Por Bertrand Russell
Si bien no imaginaba algo siquiera
parecido al desastre total que fue la guerra, sí había barruntado mucho más que
la mayoría de la gente. La perspectiva me horrorizaba, pero lo que me
horrorizaba aún más era comprobar cómo la expectativa de una matanza deleitaba
a algo así como el noventa por ciento de la población. Tuve que reconsiderar mi
opinión sobre la naturaleza humana. Aunque por aquella época desconocía
totalmente el psicoanálisis, llegué por mi cuenta a tener una idea de las
pasiones humanas que no diferían en mucho de la opinión de los psicoanalistas.

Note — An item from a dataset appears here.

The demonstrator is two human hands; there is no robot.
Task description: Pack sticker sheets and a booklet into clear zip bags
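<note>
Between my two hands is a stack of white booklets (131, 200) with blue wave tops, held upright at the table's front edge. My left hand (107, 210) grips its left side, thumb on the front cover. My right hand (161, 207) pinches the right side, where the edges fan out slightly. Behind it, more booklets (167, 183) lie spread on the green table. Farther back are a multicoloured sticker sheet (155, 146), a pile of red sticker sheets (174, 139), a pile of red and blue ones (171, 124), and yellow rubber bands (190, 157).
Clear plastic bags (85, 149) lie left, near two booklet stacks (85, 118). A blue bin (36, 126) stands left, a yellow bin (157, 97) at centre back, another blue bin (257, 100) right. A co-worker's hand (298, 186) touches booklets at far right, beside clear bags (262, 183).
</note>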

Llegué a estas conclusiones en mi afán de comprender el sentimiento popular
respecto de la guerra. Hasta ese momento siempre había creído que era algo
normal que los padres amaran a sus hijos, pero la guerra me persuadió de que
ese sentimiento es una rara excepción. Había creído que a la mayoría de la
gente le gustaba el dinero por encima de casi todo, pero descubrí que la
destrucción les gustaba todavía más. Había creído que con frecuencia los
intelectuales amaban la verdad, pero también aquí comprobé que ni el diez por
ciento de ellos prefieren la verdad a la popularidad. Gilbert Murray, que había
sido un buen amigo mío desde 1902, había estado a favor de los bóers cuando yo
no lo estaba, por lo que naturalmente me imaginé que estaría nuevamente del
lado de la paz. Sin embargo, incluso él se puso a escribir sobre la perversidad
de los alemanes y las virtudes sobrenaturales de sir Edward Grey. Me invadió
una ternura desesperada hacia los jóvenes que iban a ser sacrificados, y un
odio hacia todos los gobernantes de Europa. Durante algunas semanas sentí que
si me llegaba a encontrar con Asquith o con Grey no sería capaz de evitar
asesinarlos. Sin embargo, poco a poco estos sentimientos personales fueron
desapareciendo, barridos por la magnitud de la tragedia y por la constatación
de una fuerza popular que los gobernantes no hacen más que desatar.
Fuente: Russell, B. (2010), Autobiografía, Edhasa, Barcelona.